▶ _Exercise goal_
Please return the listing below exactly, without any of its pictures.

▶ _Dataset excerpt_
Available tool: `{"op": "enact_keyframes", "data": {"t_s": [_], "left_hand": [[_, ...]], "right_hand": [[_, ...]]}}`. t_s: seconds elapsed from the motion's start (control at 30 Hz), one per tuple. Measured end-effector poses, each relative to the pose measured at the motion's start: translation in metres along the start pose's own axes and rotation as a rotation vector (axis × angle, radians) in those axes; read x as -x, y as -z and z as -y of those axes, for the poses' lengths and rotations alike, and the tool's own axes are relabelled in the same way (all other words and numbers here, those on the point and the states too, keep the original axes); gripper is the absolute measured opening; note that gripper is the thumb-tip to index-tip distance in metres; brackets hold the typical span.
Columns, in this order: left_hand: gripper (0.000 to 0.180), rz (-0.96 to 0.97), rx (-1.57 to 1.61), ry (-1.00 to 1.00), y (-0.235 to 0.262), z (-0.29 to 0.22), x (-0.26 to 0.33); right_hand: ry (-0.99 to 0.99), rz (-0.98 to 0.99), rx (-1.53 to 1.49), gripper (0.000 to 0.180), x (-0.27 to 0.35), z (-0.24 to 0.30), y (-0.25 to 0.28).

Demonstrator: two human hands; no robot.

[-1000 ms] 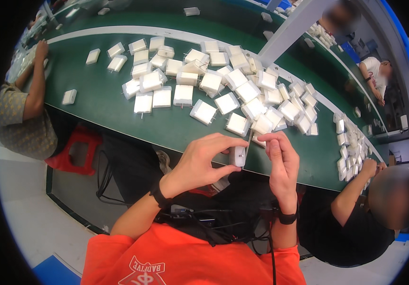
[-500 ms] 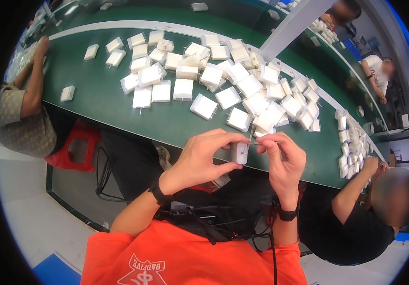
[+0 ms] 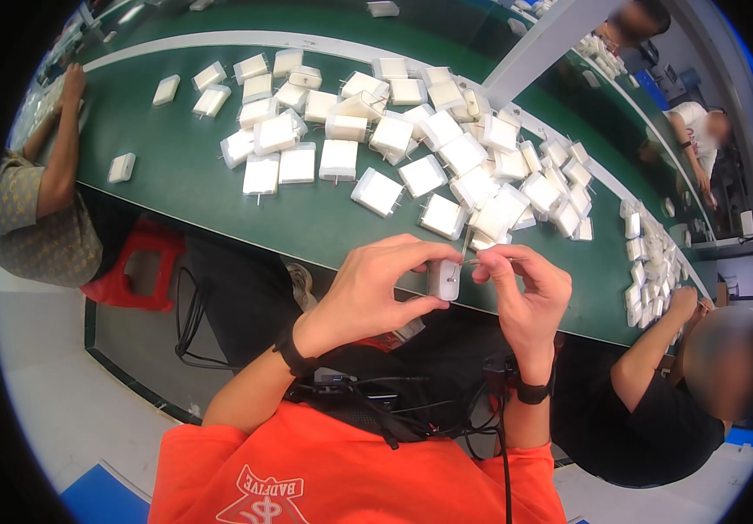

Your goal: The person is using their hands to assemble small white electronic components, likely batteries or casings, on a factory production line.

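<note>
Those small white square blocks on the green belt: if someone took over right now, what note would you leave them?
Left hand: holds one small white square plastic block above the near edge of the green belt.
Right hand: pinches a thin metal pin at the block's top.
Many loose white blocks lie piled on the belt ahead.
Done: one block picked up.
Left: the pile.

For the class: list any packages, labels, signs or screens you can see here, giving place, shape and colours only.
White square boxes: heaped across the green table, flat, plain white.
One small white box: held between left hand and right hand.
Shirt print: bottom edge, white on orange.
No screens or signs visible.
</note>
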State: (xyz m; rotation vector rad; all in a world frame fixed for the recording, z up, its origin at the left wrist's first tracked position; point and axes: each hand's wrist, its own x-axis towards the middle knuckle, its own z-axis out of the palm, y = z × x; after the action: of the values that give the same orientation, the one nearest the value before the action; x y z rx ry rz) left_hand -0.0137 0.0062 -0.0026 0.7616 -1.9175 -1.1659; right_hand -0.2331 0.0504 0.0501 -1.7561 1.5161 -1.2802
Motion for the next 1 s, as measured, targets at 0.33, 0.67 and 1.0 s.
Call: {"op": "enact_keyframes", "data": {"t_s": [0.33,0.67,1.0], "left_hand": [[0.053,0.002,0.001,0.003,0.002,-0.002,-0.001],[0.053,-0.006,-0.007,0.002,0.000,-0.003,0.001],[0.054,-0.018,-0.051,-0.057,0.001,-0.002,-0.005]], "right_hand": [[0.009,-0.032,-0.022,0.008,0.002,-0.005,0.000],[0.007,-0.031,-0.048,0.009,0.005,-0.008,0.000],[0.029,-0.033,0.080,0.004,-0.001,0.005,0.001]]}}
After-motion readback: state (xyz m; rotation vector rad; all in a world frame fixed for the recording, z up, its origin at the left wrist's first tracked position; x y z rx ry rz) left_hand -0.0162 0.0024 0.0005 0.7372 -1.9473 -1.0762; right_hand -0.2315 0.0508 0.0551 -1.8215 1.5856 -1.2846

▶ _Finished task_
Available tool: `{"op": "enact_keyframes", "data": {"t_s": [_], "left_hand": [[_, ...]], "right_hand": [[_, ...]]}}`. t_s: seconds elapsed from the motion's start (control at 30 Hz), one per tuple. Measured end-effector poses, each relative to the pose measured at the motion's start: translation in metres along the start pose's own axes and rotation as a rotation vector (axis × angle, radians) in those axes; read x as -x, y as -z and z as -y of those axes, for the poses' lengths and rotations alike, and the tool's own axes are relabelled in the same way (all other words and numbers here, those on the point and the states too, keep the original axes); gripper is the absolute measured opening; note that gripper is the thumb-tip to index-tip distance in metres; brackets hold the typical span.
Columns, in this order: left_hand: gripper (0.000 to 0.180), rz (-0.96 to 0.97), rx (-1.57 to 1.61), ry (-1.00 to 1.00), y (-0.235 to 0.262), z (-0.29 to 0.22), x (-0.26 to 0.33); right_hand: ry (-0.99 to 0.99), rz (-0.98 to 0.99), rx (-1.53 to 1.49), gripper (0.000 to 0.180), x (-0.27 to 0.35), z (-0.24 to 0.30), y (-0.25 to 0.28).

Demonstrator: two human hands; no robot.

[-1000 ms] 
[-500 ms] 
[+0 ms] 

Your goal: The person is using their hands to assemble small white electronic components, likely batteries or casings, on a factory production line.

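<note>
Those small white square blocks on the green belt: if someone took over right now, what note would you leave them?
Left hand: holds one small white square plastic block above the near edge of the green belt.
Right hand: pinches a thin metal pin at the block's top.
Many loose white blocks lie piled on the belt ahead.
Done: one block picked up.
Left: the pile.

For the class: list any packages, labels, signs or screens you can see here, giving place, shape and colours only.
White square boxes: heaped across the green table, flat, plain white.
One small white box: held between left hand and right hand.
Shirt print: bottom edge, white on orange.
No screens or signs visible.
</note>
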State: (xyz m; rotation vector rad; all in a world frame fixed for the recording, z up, its origin at the left wrist's first tracked position; point and axes: each hand's wrist, its own x-axis towards the middle knuckle, its own z-axis out of the palm, y = z × x; after the action: of the values that give the same orientation, the one nearest the value before the action; x y z rx ry rz) left_hand -0.0137 0.0062 -0.0026 0.7616 -1.9175 -1.1659; right_hand -0.2331 0.0504 0.0501 -1.7561 1.5161 -1.2802
Motion for the next 1 s, as measured, targets at 0.33, 0.67 and 1.0 s.
Call: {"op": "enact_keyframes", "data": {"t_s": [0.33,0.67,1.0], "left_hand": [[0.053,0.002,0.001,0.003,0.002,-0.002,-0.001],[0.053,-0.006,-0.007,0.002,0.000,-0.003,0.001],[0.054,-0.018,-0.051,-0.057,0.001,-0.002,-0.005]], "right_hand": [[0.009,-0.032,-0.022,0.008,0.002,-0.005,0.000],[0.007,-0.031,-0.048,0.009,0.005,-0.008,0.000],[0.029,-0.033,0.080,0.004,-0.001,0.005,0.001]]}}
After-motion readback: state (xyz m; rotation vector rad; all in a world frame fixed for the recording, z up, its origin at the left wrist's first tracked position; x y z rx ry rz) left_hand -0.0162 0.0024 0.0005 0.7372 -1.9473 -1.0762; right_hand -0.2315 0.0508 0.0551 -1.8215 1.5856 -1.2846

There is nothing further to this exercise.